What you have to do:
Going through the data below, tally every line where the string "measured" occurs, then give only the tally.

(Saved data entries)

++++++++++

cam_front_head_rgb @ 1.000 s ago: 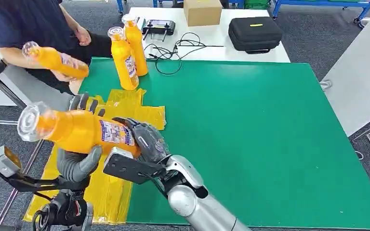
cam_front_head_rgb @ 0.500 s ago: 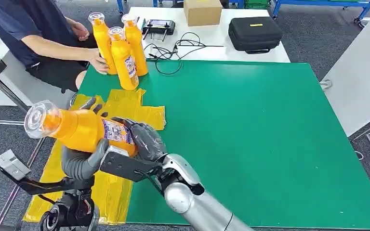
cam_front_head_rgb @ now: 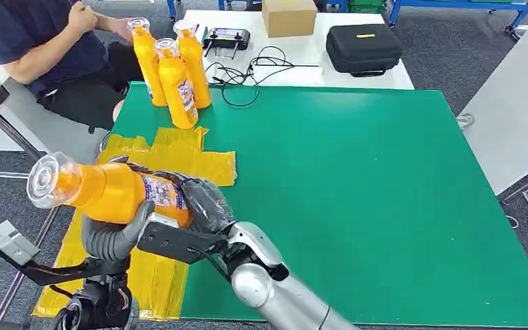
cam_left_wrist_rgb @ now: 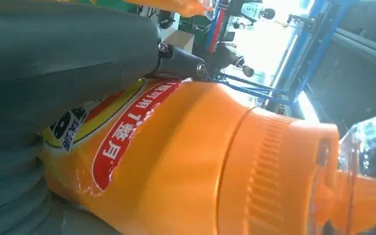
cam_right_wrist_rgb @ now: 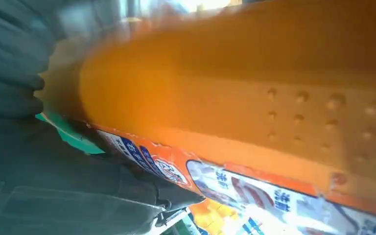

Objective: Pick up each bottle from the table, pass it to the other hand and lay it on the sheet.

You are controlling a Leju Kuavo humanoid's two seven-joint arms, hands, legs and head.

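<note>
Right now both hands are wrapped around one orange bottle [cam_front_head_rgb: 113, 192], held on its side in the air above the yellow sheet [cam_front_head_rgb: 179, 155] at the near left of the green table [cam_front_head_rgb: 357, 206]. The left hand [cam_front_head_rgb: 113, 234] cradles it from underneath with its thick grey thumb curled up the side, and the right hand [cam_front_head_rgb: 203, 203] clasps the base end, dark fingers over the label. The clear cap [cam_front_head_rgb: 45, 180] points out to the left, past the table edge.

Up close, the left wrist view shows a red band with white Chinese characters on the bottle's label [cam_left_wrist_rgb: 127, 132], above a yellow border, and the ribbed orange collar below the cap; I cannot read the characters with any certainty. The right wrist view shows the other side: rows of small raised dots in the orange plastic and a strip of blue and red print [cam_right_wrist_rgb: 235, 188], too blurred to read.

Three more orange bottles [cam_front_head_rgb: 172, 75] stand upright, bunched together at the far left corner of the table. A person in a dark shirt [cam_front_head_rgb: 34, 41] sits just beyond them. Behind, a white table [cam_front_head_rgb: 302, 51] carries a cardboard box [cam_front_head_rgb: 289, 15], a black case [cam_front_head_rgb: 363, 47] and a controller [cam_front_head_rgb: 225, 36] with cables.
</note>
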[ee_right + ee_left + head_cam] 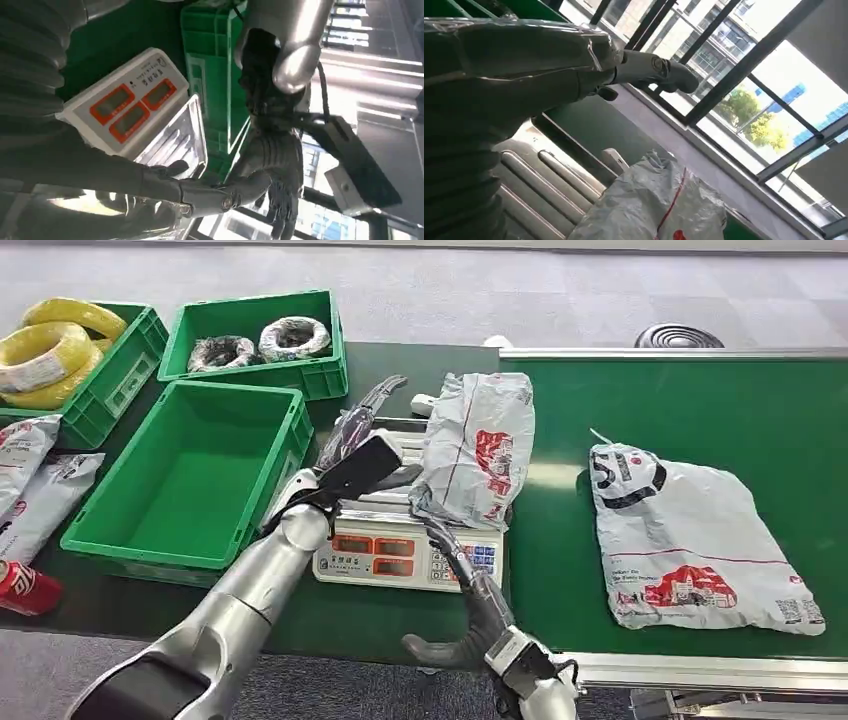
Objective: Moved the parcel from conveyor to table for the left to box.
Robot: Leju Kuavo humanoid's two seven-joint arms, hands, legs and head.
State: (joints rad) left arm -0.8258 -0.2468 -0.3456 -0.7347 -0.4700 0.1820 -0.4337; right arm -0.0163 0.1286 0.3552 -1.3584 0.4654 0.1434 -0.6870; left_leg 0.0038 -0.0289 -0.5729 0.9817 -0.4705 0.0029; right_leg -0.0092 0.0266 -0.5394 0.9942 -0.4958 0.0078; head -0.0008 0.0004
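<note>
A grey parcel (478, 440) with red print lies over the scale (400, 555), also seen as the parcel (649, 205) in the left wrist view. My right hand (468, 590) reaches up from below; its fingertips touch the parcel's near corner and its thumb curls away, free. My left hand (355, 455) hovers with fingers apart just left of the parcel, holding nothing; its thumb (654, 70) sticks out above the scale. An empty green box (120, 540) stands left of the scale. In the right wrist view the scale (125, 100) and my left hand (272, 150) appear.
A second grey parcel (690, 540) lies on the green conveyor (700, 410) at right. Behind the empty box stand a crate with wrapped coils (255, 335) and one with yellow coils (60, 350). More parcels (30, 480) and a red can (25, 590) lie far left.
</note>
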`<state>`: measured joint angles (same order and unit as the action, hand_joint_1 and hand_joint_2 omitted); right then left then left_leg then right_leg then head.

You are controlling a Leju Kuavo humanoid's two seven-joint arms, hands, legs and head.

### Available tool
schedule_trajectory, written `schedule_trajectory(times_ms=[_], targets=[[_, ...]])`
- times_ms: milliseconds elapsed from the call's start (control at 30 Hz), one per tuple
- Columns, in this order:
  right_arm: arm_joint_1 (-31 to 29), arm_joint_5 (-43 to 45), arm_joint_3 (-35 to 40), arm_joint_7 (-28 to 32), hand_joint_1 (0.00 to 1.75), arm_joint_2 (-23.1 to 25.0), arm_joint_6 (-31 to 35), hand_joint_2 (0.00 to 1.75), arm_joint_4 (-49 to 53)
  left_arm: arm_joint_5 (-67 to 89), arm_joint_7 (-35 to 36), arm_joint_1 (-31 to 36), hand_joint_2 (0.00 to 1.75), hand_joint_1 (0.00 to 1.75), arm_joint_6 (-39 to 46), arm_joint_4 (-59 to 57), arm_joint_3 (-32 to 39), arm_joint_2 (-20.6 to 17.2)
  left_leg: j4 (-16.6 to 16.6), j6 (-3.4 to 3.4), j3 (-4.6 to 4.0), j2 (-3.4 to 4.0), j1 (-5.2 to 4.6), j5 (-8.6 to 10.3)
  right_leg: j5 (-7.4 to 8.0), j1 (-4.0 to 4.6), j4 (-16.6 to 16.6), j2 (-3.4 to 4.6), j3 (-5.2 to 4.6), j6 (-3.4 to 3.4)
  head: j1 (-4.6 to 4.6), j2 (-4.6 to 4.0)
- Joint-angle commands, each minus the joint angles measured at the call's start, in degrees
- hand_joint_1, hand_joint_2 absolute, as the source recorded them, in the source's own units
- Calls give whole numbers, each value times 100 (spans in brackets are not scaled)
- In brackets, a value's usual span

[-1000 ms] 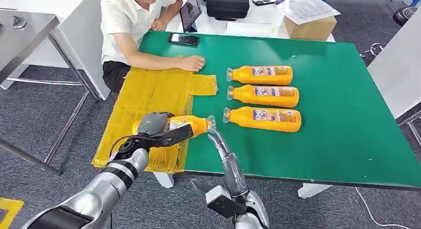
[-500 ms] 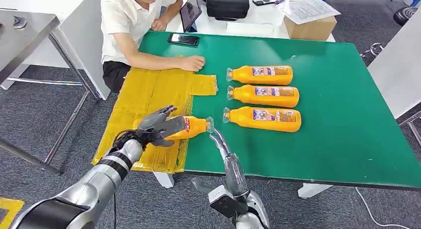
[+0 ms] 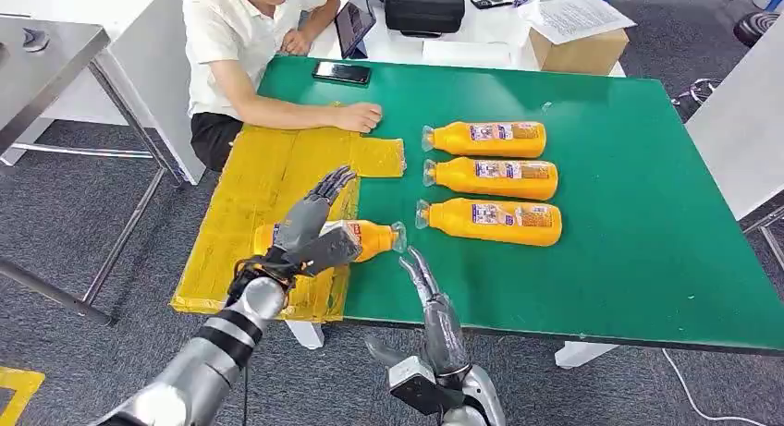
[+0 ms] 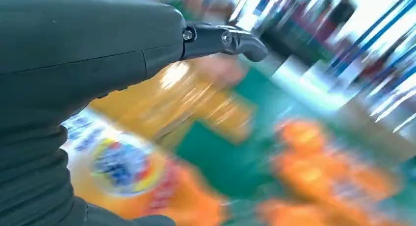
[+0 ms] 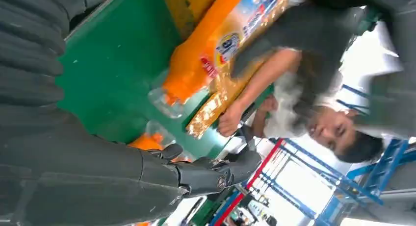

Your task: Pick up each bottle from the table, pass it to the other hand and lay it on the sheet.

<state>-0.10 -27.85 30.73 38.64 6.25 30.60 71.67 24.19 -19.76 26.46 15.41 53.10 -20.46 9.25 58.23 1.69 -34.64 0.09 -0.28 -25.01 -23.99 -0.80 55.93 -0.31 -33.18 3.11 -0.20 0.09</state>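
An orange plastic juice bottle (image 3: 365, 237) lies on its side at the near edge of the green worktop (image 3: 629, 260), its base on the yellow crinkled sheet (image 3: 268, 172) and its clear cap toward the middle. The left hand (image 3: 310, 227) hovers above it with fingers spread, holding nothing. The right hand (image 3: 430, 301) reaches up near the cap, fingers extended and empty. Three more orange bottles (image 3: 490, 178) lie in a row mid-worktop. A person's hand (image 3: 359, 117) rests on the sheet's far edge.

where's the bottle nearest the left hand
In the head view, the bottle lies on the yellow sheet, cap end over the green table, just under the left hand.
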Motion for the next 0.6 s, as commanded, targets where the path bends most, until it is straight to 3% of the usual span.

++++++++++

Problem solution:
2